- _The task_
Go over the data and keep only the lines that include "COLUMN".

- _Available data_

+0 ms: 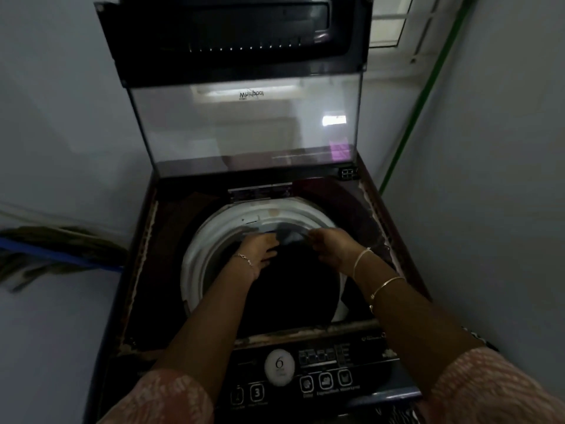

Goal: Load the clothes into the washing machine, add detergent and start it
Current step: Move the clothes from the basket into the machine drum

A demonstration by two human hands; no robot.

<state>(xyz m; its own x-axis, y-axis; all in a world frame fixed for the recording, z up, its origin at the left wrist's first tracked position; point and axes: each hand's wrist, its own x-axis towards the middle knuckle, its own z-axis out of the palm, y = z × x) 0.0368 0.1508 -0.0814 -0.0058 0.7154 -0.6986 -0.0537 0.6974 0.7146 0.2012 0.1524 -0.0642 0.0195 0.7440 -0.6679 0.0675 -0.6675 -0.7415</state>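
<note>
Over the lid-up washing machine (198, 258), a person's right hand (334, 246) curls fingers round a dark garment (290, 238); left hand (260, 250) alongside (grip blurred, cannot tell).

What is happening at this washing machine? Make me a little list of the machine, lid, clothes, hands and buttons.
machine: washer, top-loading, in a corner between pale walls
lid: lid standing open, see-through
drum: drum with a white rim, dark inside
clothes: dark cloth at the drum's mouth
left hand: left hand holds the cloth
right hand: right hand holds the cloth's other side
buttons: panel at the near edge, untouched
</note>
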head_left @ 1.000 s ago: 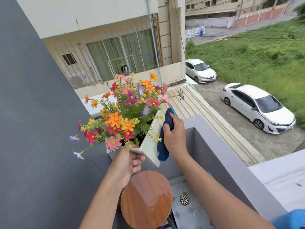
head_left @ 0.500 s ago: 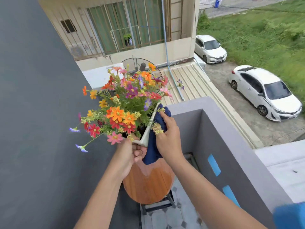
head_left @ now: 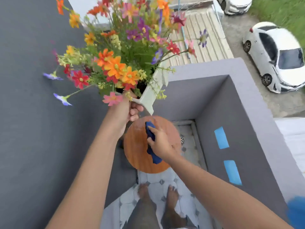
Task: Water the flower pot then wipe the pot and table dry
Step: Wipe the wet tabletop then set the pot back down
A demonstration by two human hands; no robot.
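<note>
A white square flower pot [head_left: 151,95] full of orange, red, pink and purple flowers [head_left: 118,63] is held up in the air, tilted, by my left hand [head_left: 127,111], which grips its near corner. Below it stands a small round wooden table [head_left: 137,146] with a glossy top. My right hand [head_left: 160,142] presses a dark blue cloth [head_left: 151,131] flat on the tabletop, right of its middle. The pot's lower part is hidden behind my left hand and the flowers.
A dark grey wall [head_left: 33,129] runs along the left. A grey balcony parapet [head_left: 247,129] with two blue tape strips [head_left: 222,138] closes the right and far sides. My bare feet [head_left: 156,194] stand on a tiled floor with a drain [head_left: 181,140]. White cars [head_left: 277,55] are parked far below.
My right hand has left the pot's side and brought the blue cloth down onto the tabletop. My left hand keeps the pot raised. The view has tipped downward.
</note>
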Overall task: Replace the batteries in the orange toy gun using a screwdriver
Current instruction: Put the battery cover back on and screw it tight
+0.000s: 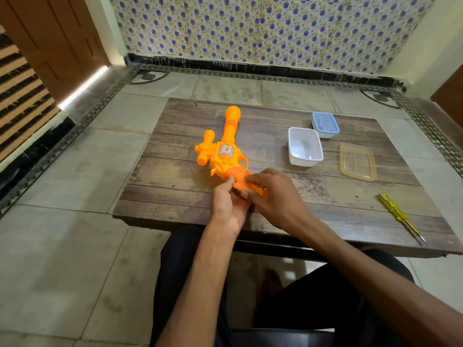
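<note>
The orange toy gun (226,149) lies flat on the low wooden table (175,176), barrel pointing away from me. Its grip end is toward me, and both hands are on it. My left hand (229,204) holds the grip from the left, thumb pressed on its side. My right hand (275,194) covers the grip from the right, fingertips on its top face. The grip's battery area is mostly hidden under my fingers. A yellow-handled screwdriver (398,215) rests on the table at the near right, apart from both hands.
A white open tub (304,147) stands right of the gun, its clear lid (357,162) lying beside it. A small blue-lidded box (325,125) sits behind the tub. My knees are under the table's near edge. Tiled floor surrounds the table.
</note>
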The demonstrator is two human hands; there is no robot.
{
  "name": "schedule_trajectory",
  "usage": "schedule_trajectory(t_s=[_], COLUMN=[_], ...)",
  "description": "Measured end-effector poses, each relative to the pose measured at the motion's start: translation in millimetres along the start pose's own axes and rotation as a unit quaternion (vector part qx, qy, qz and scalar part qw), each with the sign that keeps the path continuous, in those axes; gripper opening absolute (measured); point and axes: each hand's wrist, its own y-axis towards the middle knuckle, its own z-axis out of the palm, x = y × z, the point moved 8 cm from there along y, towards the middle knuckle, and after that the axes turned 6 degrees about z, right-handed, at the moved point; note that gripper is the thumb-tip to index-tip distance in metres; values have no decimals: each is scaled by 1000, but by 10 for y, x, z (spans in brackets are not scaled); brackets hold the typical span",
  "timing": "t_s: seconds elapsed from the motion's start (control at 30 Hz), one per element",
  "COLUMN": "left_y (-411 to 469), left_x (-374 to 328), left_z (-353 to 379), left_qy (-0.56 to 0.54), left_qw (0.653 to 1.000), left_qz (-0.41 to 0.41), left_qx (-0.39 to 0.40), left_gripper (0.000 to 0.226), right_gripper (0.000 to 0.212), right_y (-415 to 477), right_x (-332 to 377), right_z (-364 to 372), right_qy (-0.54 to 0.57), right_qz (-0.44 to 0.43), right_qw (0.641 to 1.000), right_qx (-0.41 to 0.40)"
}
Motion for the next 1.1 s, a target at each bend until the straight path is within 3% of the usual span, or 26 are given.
schedule_trajectory(t_s=[0.8,1.1], left_y=[-20,72], left_x=[23,67], left_z=[19,-18], left_qy=[-1,0], left_qw=[1000,1000], left_qz=[-3,4], left_qx=[-24,-7], left_gripper=[29,26], right_gripper=[36,30], right_y=[-61,83], right_x=[2,-79], right_z=[53,-7], right_qy=[-70,-114], right_qz=[41,40], right_qw=[995,990], right_qx=[-58,-70])
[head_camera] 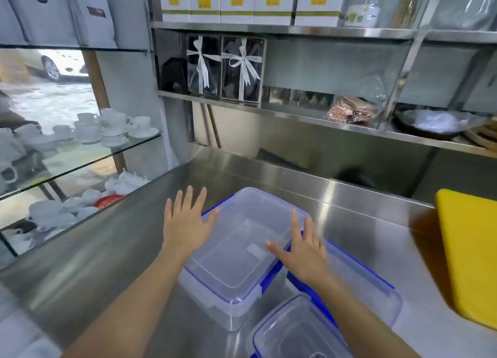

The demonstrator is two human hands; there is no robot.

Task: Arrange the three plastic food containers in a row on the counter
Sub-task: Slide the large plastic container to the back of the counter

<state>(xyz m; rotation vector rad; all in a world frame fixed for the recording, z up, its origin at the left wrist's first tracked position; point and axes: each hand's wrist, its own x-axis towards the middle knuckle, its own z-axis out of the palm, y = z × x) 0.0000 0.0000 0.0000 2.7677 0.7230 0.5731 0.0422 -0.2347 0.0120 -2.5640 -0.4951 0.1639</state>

- _Result for this exercise_
  "usage": "schedule_trajectory(t_s=[_], COLUMN=[_], ...)",
  "COLUMN": "left_y (-411 to 469), left_x (-374 to 328), left_z (-353 to 379), left_qy (-0.56 to 0.54), left_qw (0.653 to 1.000), left_qz (-0.41 to 0.41), left_qx (-0.39 to 0.40), left_gripper (0.000 to 0.226), right_gripper (0.000 to 0.212), right_y (-415 to 477), right_x (-332 to 377), right_z (-364 to 372), right_qy (-0.54 to 0.57), right_qz (-0.44 to 0.43), right_qw (0.641 to 1.000), right_qx (-0.41 to 0.40)"

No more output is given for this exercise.